Michael Saylor doubles down as Strategy continues aggressive Bitcoin buying amid market volatility
In early 2026, Michael Saylor, Executive Chairman of Strategy (formerly MicroStrategy), confirmed that the company has continued its aggressive Bitcoin accumulation strategy, even as the cryptocurrency market remains volatile and investor sentiment cautious.
According to disclosures as of January 10, 2026, Strategy made a significant Bitcoin purchase in the final week of December 2025, acquiring 1,229 BTC for approximately $108.8 million. The purchase was executed at an average price of $88,568 per Bitcoin and was financed through the sale of company shares, a funding approach the firm has repeatedly used to expand its digital asset treasury.

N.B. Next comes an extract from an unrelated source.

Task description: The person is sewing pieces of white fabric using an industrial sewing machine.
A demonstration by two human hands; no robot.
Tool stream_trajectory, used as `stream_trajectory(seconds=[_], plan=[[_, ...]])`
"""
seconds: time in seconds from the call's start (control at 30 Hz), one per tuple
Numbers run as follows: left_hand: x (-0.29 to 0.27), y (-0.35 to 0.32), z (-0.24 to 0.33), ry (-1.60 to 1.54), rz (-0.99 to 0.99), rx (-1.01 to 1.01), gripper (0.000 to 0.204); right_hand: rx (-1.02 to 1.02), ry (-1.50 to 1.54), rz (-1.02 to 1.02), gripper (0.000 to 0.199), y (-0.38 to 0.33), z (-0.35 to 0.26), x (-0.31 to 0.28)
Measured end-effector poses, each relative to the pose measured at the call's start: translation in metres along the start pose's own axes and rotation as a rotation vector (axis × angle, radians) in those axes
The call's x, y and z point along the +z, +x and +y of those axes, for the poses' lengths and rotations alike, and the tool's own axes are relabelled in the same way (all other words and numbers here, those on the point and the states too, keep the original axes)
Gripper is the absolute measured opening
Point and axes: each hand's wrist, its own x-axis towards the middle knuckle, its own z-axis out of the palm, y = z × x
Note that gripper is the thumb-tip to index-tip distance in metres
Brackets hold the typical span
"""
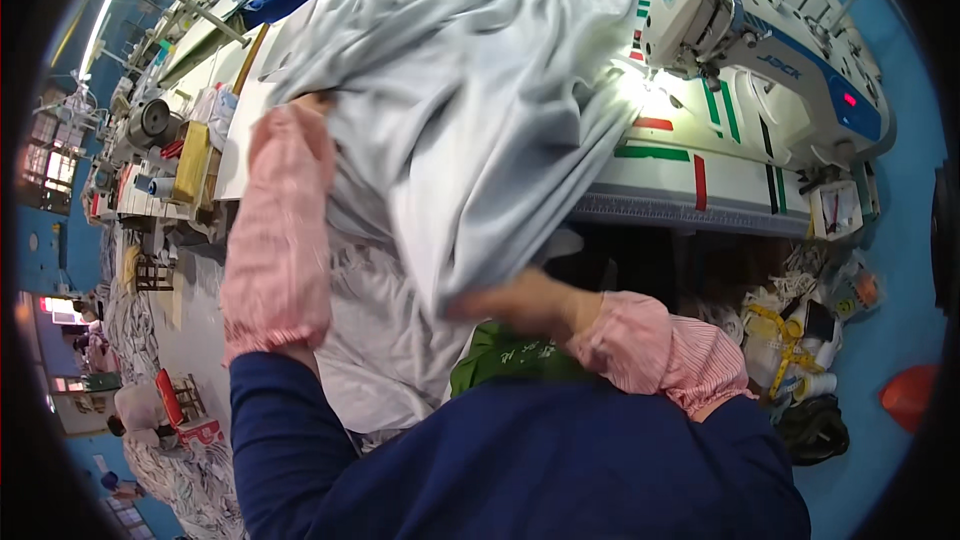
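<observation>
A large heap of light grey fabric (480, 90) covers the table in front of me and hangs over its near edge towards my lap. My right hand (520, 302), smeared by motion, is closed on the near edge of this fabric, which draws down to a point there. At the left side of the heap, my left hand (316, 102) reaches out against the cloth; folds and the cuff hide its fingers. Pink sleeve covers (280, 230) are on both forearms. To the right of the fabric stands a white and blue sewing machine (765, 50), its lamp lit.
Coloured tape strips (652, 153) mark the white tabletop, with a ruler strip (660, 210) along its front edge. A small open box (835, 210) is at the right corner. Below lie thread spools and a yellow tape measure (785, 340). More fabric (375, 340) hangs below the table.
</observation>
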Motion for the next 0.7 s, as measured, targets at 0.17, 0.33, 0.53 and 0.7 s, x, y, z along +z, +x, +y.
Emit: stream_trajectory(seconds=[0.17,0.33,0.53,0.7], plan=[[-0.074,0.003,0.034,0.272,-0.074,-0.103,0.033,-0.012,0.009,-0.435,0.078,-0.053,0.016,0.027],[-0.053,-0.031,0.17,-0.351,-0.27,0.511,0.041,-0.42,-0.253,-0.341,0.056,-0.076,0.034,0.037],[0.023,0.024,0.025,0.571,-0.052,0.292,0.042,-0.648,-0.316,-0.245,0.044,-0.138,0.076,0.032],[-0.014,0.004,0.006,0.494,-0.375,-0.057,0.036,-0.614,-0.175,-0.2,0.049,-0.156,0.115,0.051]])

Treasury holdings near 674,000 BTC
Following this purchase and additional smaller acquisitions in early January, Strategy’s total Bitcoin holdings have reached 673,783 BTC. The company’s cumulative investment in Bitcoin now stands at roughly $50.6 billion, translating to an average cost basis of $75,026 per Bitcoin.

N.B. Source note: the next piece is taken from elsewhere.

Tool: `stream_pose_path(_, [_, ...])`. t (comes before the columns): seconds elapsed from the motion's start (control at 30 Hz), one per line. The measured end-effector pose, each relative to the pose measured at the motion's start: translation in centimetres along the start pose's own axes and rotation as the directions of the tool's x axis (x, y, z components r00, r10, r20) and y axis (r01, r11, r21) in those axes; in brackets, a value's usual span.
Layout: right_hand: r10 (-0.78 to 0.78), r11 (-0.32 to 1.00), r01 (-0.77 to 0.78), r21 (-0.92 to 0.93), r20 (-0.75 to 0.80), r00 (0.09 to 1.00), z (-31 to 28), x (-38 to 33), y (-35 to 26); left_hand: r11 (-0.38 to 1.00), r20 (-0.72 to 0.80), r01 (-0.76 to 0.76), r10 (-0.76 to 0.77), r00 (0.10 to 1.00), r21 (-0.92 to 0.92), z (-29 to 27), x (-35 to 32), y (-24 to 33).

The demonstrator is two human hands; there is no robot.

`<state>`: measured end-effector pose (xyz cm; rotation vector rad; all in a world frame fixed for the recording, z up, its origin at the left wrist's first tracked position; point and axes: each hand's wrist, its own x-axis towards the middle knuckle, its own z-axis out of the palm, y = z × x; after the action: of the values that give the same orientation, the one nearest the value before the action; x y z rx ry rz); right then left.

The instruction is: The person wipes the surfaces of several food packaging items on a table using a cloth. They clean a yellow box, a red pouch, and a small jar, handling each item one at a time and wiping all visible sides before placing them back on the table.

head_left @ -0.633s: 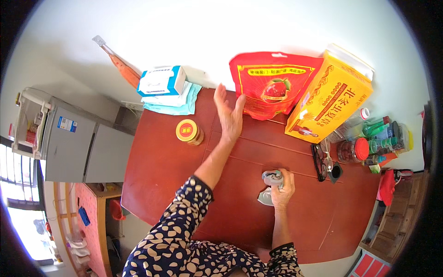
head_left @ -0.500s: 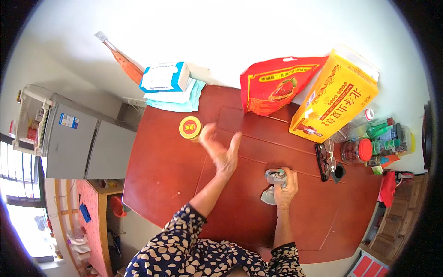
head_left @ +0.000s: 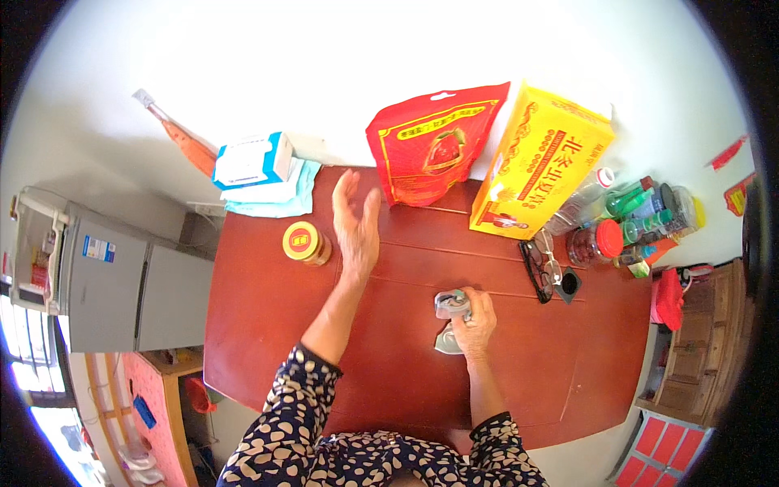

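Gleaming red-brown table (head_left: 268,325) against white wall (head_left: 341,73)

The person wears a dark top, almost black, covered all over with pale cream spots. The spots are uneven blobs, some round, some long, and they sit close together like animal print. The cloth looks soft and loose. The sleeves stop partway down both forearms, so the lower arms are bare. The left hand (head_left: 355,229) and the right hand (head_left: 473,323) are both bare, with no gloves. No ring, watch or bracelet can be made out; the hands are too small to tell.
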<state>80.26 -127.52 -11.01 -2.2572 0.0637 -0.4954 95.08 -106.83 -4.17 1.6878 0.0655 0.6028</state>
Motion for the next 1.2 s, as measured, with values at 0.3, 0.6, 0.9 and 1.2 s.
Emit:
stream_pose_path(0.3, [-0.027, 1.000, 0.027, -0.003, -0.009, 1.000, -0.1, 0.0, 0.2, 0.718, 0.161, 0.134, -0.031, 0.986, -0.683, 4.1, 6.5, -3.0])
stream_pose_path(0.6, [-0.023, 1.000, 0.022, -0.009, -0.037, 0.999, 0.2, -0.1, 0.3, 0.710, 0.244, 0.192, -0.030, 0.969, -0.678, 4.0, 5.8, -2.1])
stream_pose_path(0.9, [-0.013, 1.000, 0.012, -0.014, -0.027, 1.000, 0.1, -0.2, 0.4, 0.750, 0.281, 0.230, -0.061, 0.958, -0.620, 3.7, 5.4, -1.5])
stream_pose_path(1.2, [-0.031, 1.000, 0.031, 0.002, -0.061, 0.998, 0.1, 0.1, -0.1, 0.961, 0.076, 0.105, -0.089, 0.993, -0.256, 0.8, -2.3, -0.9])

This makes Strategy by far the largest corporate holder of Bitcoin globally, reinforcing its position as a high-conviction institutional proxy for the cryptocurrency.

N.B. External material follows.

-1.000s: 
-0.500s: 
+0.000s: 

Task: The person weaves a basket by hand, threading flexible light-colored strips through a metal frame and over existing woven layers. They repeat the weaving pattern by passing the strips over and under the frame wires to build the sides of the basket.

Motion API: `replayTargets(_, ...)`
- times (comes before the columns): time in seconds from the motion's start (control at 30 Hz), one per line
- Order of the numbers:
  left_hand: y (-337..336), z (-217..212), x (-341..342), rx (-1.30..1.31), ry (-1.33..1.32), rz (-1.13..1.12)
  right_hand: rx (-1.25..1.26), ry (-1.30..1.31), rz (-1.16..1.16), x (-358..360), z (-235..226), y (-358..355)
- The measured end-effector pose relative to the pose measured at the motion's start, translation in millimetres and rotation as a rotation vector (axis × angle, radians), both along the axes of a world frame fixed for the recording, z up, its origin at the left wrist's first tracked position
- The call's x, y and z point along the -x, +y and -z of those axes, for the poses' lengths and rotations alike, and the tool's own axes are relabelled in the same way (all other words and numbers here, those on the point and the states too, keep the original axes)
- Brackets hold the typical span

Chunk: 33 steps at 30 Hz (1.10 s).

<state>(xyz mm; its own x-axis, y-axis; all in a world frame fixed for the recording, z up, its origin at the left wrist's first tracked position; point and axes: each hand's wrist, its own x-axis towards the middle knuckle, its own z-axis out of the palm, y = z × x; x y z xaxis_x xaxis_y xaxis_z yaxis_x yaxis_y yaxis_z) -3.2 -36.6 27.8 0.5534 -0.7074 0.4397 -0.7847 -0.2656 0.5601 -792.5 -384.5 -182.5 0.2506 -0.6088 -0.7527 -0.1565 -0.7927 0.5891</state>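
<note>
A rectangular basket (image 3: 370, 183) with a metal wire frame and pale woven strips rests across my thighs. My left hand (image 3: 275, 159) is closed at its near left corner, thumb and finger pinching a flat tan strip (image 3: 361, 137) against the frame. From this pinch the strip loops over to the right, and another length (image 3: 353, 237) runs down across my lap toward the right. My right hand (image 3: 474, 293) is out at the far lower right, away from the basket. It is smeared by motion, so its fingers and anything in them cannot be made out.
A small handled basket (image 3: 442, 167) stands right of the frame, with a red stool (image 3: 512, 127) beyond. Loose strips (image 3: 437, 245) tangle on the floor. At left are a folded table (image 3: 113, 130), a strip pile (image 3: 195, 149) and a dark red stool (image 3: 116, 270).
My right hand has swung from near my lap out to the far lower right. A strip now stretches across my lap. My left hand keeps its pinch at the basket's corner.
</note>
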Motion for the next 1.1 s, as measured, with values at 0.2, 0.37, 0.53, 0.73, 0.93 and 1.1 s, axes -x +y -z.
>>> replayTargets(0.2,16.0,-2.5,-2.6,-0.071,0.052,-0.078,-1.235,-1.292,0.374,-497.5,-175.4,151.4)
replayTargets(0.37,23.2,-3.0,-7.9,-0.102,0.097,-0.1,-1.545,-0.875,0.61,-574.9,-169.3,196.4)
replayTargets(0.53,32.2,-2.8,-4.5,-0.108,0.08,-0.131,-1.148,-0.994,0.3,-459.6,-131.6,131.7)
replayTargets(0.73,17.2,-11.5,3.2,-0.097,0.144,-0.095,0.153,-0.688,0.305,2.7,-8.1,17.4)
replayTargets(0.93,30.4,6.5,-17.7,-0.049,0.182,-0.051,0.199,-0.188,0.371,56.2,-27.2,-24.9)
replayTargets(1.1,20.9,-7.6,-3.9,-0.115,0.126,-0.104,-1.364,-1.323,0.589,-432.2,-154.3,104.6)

Buying through a challenging market cycle
The latest acquisition capped off a difficult year for cryptocurrencies. Throughout late 2025 and early 2026, Bitcoin has traded in a choppy range between $80,000 and $95,000, struggling to regain momentum after its October 2025 peak, when prices briefly surged above $123,000–$126,000.
Despite the pullback, Strategy has maintained its long-term thesis that Bitcoin represents superior digital capital and a hedge against monetary debasement, a view consistently championed by Saylor.
Stock pressure versus balance-sheet gains
While the company’s Bitcoin bet has strengthened its balance sheet on paper, Strategy’s stock (MSTR) faced significant pressure in 2025, falling by nearly 47 percent. The decline reflected investor concerns over share dilution, heightened exposure to crypto volatility, and broader risk-off sentiment across technology and digital asset markets.
However, based on early January 2026 market prices, Strategy reported an unrealized (paper) profit exceeding $12 billion on its Bitcoin holdings, highlighting the scale of upside the company continues to target through its accumulation strategy.
High conviction, high risk
Strategy’s approach remains one of the boldest corporate treasury strategies in modern financial markets. While supporters view the company as a long-term Bitcoin bellwether, critics continue to flag the risks associated with leverage, dilution, and prolonged crypto downturns.
For now, Saylor and Strategy appear unmoved by short-term volatility, signaling that Bitcoin accumulation, not market timing, remains at the core of the company’s financial strategy.